But this is the real world and thus, for example, #UK doesn't seem to record recoveries anymore. Thus, CFR becomes useful to tell which countries do not do a good job recording/reporting the data.
Okay, finally implemented passing chart settings (along with countries/infection sites) in the URL hash:
So you can share a chart along with the settings you used to get it. Wooo!
Also, some bugfixes and cleanups here and there.
Testing welcome, this bit was a bit hairy and I might have introduced some bugs.
Another bugfix. Things should not lock-up if data sources are switched quickly.
And here's a graph for you:
These are 6 countries with most recoveries (cumulative), as of yesterday. Graphing active cases.
Note how everyone apart from the US seems to be either past the peak active case count or very close to it.
In the US it's going to still get worse before it gets better...
@rysiek looks great. What do you think of adding scaling of the growth based on population? if you see the US graph it's almost vertical and compared to Italy (where I'm from) it doesn't really make sense if you think of cases for 1Ms of people
@michele yeah, multiple people suggested that already. Might make sense, no clue when I get to implement it.
Patches welcome though! You might want to look at getSiteCases(), updateChartData(), and updateChartSettings() functions - this is where the magic happens. The first one is particularly hairy, but I tried commenting everything reasonably well.
@michele patches welcome! :)
For this to work you'd need to:
- add the interface for switching between per-M and absolute values
- either pre-generate the per-M data in getSiteCases() or generate it on the fly in updateChartData()
- add it to the chart in updateChartData()
- modify updateChartSettings() probably a bit.
@rysiek I think deaths per 100k could be interesting... it is a bit more reliable although not completely.
@wolf480pl it does look weird, I wonder if that's in the data. No time right now to check, but if you'd like to dive into the JSON I am fetch()ing and compare to what's on the graph, feel free.
@rysiek Do you know if there's any decent data available von testing rates? Also thanks for the great tool!
@nebby no idea. Haven't seen testing numbers in the John Hopkins University dataset. Are there testing data on the Wikipedia? If so, check where they're getting them from?
@rysiek Thats a nice one. Thanks, makes it easy to check different stats. 👍
Can you also add the data on number of tests done and per million stats?
@pavi that's sadly not easy, since:
1. the dataset I am using (John Hopkins University data, via pomber/covid19) does not have that data.
2. I have not found a reliable source of that. Wikipedia has it for *some* areas, but not many.
"The term infection fatality rate (IFR) also applies to infectious disease outbreaks, and represents the proportion of deaths among all the infected individuals. It is closely related to the CFR, but attempts to additionally account for all asymptomatic and undiagnosed infections."
Same Wikipedia article.
@rysiek i'm not quite sure why we did it for 2 days and then went "actually, why bother?"

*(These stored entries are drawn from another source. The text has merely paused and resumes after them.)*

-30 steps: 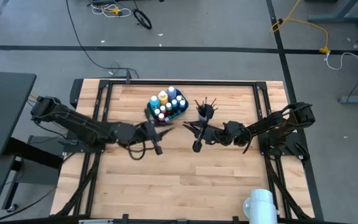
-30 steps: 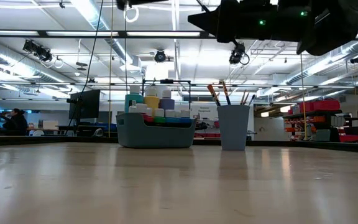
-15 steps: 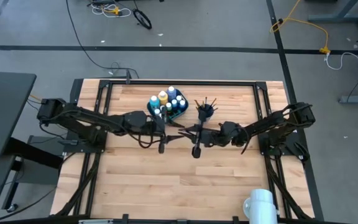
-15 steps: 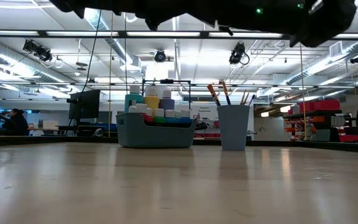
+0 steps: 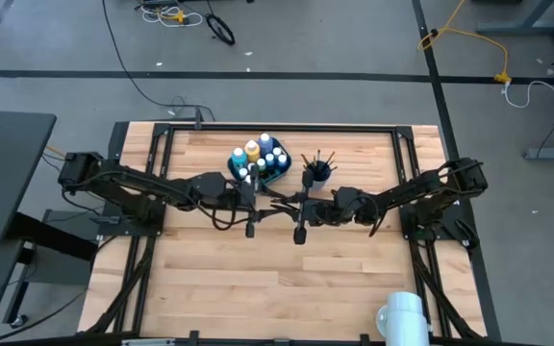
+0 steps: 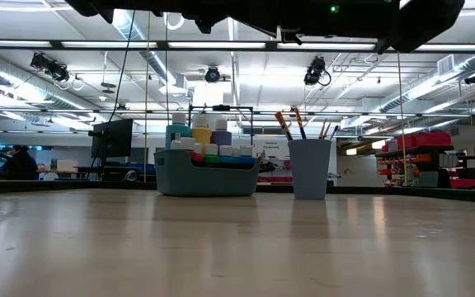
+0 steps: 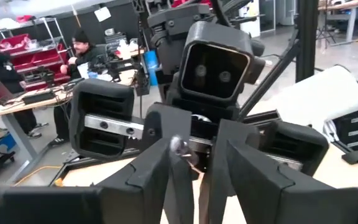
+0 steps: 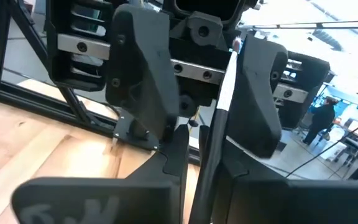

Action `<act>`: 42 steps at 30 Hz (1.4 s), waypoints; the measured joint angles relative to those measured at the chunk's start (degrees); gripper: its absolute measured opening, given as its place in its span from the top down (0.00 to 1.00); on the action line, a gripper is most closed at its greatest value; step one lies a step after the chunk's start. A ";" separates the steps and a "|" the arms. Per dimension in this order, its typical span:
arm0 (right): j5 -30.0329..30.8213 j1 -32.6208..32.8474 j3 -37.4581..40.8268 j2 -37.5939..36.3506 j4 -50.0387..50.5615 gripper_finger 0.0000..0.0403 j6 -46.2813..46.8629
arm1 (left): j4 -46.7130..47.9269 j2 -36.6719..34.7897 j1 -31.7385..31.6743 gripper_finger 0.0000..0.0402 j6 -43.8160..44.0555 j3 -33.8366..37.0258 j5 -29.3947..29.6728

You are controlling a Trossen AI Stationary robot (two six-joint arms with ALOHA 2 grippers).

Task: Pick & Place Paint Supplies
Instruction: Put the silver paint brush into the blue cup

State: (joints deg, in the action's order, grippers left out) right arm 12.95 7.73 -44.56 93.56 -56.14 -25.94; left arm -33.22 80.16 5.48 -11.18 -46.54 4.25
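Wooden table (image 5: 354, 279), just before blue cup (image 5: 317, 173) — clenched paintbrush (image 8: 219, 106) in right gripper (image 5: 294, 203), pointed lengthwise between left gripper's (image 5: 264, 203) spread fingers.

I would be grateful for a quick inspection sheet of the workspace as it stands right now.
Surface: wooden table, bare at the front.
Job's things: paint bottles in the teal bin; brushes in the blue cup; one paintbrush held between the arms.
Clutter: white roll at the table's edge.
Grippers: right gripper shut on the paintbrush; left gripper facing it, open around the brush.
Cables: black cable and yellow cable on the floor.
Surroundings: open workshop; seated person behind.
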 joint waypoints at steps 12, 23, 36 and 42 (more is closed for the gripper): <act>-0.70 0.11 0.00 0.00 1.05 0.89 -0.30 | -0.87 0.00 1.04 0.93 -2.21 0.00 -0.50; 12.97 3.60 0.07 -3.98 8.03 0.72 1.29 | 2.38 -0.07 1.07 0.93 -2.94 -0.07 3.23; 17.51 5.57 -0.02 -6.32 13.04 0.65 1.06 | 3.55 -0.39 1.08 0.93 -5.40 0.00 8.87; 19.20 5.57 -0.02 -6.32 13.63 0.65 -0.03 | 3.25 -1.38 1.07 0.95 -5.88 0.04 10.84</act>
State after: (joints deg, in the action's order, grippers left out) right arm 32.15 13.30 -44.58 87.24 -42.51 -25.98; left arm -29.96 78.78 6.55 -17.07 -46.50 15.09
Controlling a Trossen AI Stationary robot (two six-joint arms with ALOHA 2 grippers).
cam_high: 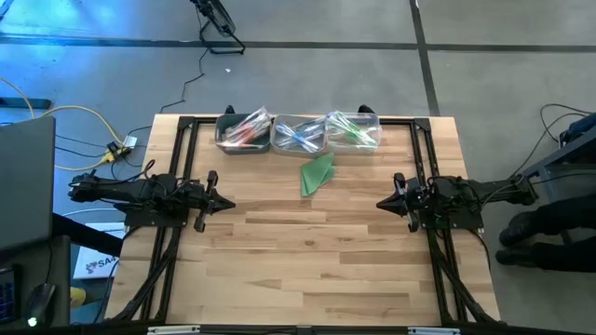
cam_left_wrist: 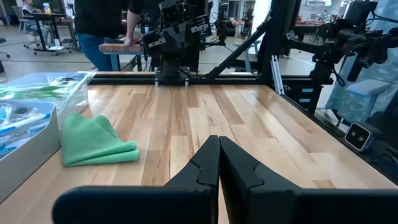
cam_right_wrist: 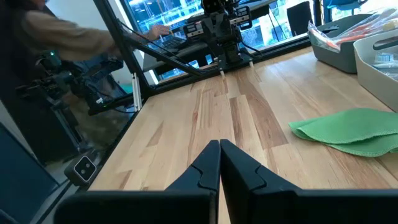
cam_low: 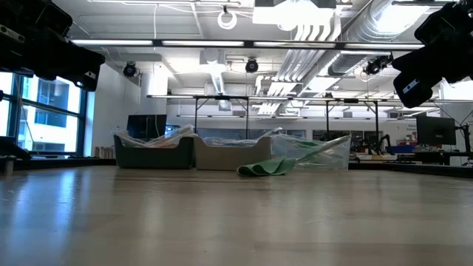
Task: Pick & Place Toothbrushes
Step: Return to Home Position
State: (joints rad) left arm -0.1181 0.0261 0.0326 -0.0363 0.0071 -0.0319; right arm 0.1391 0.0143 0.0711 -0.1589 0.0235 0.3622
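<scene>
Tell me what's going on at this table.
Nothing is being handled. The left gripper and right gripper are shut and empty, at opposite sides of the wooden table. Thin plastic toothbrushes lie in three bins: orange in the dark bin, blue in the gray bin, green in the transparent bin. A folded green cloth lies beside them.

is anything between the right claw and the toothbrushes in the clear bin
Nothing visible does. The green cloth lies beside the path from the right claw to those toothbrushes, nearer the middle bin.

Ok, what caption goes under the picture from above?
Left gripper and right gripper rest shut at the table's sides; toothbrushes lie in three bins at the back, green cloth nearby.
</scene>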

but it might have been because the numbers were far from encouraging... and would never be anything else, being even laggier and less reliable than the death toll
@thamesynne well, it is possible to see the active cases curve angling downwards for these countries:
...specifically because we *do have * both deaths and recoveries data. Negative active cases delta is a very good sign, and you won't have that without knowing how many recoveries there were.
@rysiek This is a huge issue so I think it is better to look at total death by country and compare it with a "normal" year or even better a median of normal years.
Deaths has to be reported but not the cause of it. Testing and administration takes a toll on personell resources that may be better used to care for the sick.
Which will show the over-all consequences of the pandemic as not all affected will have covid-19.
@rysiek Safari says "SecurityError: Attempt to use history.pushState() more than 100 times per 30 seconds" but it eventually starts working after a shift-refresh.
@mathew huh, interesting why the pushState gets called so often. I'll check that out! Thanks!
That being said, no promises made for Safari. Apple fails to implement some things I am using (like <input type="date">), and I refuse to use polyfills.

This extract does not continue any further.